■ Task item: Wherever the string "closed" appears in the records, return the line that holds it.

■ Data for this task:

+++

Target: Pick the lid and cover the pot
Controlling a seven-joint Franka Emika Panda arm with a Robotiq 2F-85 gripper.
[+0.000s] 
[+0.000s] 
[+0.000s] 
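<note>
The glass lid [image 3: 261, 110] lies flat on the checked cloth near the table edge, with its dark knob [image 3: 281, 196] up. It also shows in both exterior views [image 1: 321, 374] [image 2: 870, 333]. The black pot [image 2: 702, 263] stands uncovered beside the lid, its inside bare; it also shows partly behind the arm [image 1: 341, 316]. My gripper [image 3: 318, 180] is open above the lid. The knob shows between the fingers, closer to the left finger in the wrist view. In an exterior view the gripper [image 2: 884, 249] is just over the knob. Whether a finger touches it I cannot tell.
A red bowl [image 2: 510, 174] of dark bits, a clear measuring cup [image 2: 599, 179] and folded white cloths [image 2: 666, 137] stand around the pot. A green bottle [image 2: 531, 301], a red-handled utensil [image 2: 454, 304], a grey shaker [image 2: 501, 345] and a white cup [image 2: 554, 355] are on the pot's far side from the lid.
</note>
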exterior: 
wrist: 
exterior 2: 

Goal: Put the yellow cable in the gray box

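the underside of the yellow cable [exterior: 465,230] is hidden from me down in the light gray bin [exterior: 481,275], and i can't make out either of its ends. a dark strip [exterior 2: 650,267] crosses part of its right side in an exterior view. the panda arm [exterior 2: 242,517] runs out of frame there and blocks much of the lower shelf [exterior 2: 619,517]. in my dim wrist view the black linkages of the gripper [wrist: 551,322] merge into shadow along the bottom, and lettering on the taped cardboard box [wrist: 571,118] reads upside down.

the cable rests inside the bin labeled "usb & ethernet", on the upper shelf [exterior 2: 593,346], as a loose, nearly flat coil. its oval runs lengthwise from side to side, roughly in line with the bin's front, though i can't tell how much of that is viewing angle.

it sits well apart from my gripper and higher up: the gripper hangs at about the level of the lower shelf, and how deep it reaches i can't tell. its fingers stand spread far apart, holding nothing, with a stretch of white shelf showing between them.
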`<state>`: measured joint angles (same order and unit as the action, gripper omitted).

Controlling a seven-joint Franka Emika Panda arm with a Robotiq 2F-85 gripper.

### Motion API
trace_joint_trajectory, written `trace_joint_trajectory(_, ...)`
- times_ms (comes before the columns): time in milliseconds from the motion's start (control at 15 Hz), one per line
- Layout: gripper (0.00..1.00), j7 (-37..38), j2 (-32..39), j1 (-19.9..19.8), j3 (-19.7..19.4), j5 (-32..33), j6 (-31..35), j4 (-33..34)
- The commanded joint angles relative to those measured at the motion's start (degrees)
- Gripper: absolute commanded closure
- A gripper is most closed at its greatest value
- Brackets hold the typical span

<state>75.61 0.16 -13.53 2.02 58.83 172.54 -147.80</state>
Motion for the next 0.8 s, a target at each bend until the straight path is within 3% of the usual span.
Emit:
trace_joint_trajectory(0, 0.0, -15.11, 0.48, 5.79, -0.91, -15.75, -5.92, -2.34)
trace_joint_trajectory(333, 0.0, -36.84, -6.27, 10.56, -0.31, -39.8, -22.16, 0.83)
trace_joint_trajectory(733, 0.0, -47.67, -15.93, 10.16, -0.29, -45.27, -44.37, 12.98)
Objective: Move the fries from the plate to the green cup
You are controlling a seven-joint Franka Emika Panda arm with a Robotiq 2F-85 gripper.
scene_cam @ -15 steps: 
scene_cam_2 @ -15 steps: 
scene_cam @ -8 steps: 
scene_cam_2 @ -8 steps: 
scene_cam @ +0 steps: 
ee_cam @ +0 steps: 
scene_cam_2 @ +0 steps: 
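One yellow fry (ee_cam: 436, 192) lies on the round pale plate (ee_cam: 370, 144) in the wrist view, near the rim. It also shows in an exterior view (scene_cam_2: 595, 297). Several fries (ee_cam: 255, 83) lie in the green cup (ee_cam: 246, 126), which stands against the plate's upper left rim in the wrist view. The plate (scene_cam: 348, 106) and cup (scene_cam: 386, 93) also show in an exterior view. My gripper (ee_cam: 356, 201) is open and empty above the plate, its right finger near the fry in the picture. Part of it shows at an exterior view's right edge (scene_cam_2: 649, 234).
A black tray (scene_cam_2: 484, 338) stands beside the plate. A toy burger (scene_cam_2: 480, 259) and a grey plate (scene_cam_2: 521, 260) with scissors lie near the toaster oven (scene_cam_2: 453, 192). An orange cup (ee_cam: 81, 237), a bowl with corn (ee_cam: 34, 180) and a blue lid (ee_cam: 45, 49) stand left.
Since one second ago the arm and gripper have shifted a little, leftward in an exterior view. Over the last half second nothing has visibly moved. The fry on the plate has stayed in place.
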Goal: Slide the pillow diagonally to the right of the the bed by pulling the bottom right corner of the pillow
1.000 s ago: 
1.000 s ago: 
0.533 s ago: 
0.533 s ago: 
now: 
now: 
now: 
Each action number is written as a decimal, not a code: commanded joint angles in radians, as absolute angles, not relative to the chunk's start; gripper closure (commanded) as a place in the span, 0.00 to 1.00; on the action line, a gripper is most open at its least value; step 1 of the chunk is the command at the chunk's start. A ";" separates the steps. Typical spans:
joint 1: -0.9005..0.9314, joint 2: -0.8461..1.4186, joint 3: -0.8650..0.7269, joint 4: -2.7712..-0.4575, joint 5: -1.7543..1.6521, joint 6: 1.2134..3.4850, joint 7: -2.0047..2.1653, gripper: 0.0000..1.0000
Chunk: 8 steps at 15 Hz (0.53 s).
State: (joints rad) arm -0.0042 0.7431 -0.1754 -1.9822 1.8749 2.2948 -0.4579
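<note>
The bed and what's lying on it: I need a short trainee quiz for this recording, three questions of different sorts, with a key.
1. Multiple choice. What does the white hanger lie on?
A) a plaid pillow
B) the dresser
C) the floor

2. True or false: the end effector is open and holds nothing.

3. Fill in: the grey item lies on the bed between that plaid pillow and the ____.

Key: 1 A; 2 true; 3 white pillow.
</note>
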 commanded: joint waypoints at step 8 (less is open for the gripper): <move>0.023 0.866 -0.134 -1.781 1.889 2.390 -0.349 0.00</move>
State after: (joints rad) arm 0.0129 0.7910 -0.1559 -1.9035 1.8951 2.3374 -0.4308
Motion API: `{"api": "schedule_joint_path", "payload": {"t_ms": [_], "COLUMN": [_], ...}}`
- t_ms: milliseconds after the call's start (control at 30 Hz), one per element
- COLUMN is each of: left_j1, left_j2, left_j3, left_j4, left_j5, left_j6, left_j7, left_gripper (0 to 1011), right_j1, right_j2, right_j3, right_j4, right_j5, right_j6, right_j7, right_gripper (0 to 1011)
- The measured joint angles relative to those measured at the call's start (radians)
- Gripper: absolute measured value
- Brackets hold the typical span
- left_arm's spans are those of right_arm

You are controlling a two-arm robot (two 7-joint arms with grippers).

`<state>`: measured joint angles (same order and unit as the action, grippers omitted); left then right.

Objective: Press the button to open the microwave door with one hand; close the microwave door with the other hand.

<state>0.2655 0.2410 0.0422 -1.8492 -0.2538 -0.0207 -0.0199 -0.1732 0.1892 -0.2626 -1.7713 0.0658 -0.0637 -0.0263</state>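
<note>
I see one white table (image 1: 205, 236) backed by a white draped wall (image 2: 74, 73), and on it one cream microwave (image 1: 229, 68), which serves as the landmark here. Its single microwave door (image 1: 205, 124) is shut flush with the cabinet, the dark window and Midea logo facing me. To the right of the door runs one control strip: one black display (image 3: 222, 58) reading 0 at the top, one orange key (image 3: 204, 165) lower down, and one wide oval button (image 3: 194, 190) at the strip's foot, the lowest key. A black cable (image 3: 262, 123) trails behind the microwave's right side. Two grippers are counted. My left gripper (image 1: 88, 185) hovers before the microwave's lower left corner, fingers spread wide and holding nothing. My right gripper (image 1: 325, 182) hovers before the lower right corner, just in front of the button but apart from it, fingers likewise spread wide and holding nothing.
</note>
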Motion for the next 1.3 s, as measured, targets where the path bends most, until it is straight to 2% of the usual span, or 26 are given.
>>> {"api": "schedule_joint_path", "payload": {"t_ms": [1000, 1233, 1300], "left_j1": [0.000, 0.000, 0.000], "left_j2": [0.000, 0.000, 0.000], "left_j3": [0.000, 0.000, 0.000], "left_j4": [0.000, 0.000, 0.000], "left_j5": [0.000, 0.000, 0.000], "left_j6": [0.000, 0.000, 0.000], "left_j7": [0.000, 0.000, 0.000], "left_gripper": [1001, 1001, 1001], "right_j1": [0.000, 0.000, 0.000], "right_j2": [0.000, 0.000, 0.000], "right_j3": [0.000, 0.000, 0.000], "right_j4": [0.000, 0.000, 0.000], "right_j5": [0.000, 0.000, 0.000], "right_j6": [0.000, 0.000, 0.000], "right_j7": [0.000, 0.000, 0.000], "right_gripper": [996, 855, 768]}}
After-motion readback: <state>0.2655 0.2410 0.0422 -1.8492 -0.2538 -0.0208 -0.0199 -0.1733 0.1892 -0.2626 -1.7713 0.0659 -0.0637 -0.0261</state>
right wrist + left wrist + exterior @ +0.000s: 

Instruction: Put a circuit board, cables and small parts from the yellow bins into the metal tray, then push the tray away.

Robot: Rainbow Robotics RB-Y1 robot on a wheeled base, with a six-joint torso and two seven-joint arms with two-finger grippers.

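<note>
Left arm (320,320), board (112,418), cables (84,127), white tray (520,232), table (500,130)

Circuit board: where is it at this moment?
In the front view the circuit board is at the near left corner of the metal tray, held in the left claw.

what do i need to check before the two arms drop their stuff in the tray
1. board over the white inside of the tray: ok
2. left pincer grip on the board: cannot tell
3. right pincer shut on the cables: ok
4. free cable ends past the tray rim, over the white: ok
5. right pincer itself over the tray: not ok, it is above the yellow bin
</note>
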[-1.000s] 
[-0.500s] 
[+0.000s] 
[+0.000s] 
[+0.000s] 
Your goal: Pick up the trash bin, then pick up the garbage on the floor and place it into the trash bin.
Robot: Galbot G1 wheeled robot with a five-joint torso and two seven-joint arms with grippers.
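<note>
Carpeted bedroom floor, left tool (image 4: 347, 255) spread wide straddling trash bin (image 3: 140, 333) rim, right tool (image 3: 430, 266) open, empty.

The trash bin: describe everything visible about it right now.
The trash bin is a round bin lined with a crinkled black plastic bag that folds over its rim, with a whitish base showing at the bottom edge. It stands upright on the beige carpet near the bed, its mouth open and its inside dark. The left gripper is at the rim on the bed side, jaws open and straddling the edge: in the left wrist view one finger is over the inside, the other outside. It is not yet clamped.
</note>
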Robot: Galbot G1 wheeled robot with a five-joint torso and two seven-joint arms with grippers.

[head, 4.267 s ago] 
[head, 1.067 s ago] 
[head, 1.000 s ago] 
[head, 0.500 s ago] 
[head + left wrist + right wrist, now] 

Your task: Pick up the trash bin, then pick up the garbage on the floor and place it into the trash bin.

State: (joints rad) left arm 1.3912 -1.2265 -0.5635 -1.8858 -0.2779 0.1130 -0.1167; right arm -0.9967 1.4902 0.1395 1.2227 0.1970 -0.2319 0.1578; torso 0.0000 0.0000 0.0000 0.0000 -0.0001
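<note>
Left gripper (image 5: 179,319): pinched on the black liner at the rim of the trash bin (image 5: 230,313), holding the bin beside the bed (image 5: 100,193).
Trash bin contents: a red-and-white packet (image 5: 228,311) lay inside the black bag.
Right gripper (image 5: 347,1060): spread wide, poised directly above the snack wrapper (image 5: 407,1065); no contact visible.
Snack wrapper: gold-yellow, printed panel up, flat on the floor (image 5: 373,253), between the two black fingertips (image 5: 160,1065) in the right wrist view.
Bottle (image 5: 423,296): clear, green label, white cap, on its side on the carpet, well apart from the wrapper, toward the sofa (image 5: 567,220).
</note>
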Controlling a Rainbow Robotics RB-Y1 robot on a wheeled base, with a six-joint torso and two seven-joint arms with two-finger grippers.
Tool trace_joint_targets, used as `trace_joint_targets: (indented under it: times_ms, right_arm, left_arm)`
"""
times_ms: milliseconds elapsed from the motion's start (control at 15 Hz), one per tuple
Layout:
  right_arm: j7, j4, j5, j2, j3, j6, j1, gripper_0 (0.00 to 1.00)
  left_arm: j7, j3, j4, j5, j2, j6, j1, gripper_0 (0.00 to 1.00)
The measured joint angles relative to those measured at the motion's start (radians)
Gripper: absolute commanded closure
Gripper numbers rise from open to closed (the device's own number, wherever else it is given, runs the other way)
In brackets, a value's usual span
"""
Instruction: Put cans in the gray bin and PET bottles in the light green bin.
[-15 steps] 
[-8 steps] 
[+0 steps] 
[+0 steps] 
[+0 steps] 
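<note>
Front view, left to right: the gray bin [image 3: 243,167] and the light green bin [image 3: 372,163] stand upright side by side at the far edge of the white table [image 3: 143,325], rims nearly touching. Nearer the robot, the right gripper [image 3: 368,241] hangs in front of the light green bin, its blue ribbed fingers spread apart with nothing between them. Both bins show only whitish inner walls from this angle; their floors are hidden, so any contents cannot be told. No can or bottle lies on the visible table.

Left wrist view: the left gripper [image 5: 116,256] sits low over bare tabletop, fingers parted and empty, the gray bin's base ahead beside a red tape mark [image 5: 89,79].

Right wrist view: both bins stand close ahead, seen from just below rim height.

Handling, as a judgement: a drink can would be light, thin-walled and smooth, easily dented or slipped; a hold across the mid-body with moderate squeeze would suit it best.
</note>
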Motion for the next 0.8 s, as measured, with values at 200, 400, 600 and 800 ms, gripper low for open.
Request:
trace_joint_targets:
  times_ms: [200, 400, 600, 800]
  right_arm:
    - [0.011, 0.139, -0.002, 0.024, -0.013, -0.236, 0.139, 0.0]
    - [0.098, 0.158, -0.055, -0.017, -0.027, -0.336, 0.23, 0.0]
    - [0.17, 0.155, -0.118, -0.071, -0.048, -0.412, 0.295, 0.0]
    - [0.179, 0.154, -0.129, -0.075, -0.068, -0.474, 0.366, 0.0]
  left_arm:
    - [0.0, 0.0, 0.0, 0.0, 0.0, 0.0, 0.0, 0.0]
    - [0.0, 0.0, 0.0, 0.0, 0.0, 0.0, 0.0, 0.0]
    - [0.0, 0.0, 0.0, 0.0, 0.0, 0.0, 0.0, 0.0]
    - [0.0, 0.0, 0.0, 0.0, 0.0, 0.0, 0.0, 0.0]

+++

■ Response area:
- A gripper is most closed at its greatest value
Gripper numbers rise from open to closed (the device's own number, wherever else it is given, runs the other way)

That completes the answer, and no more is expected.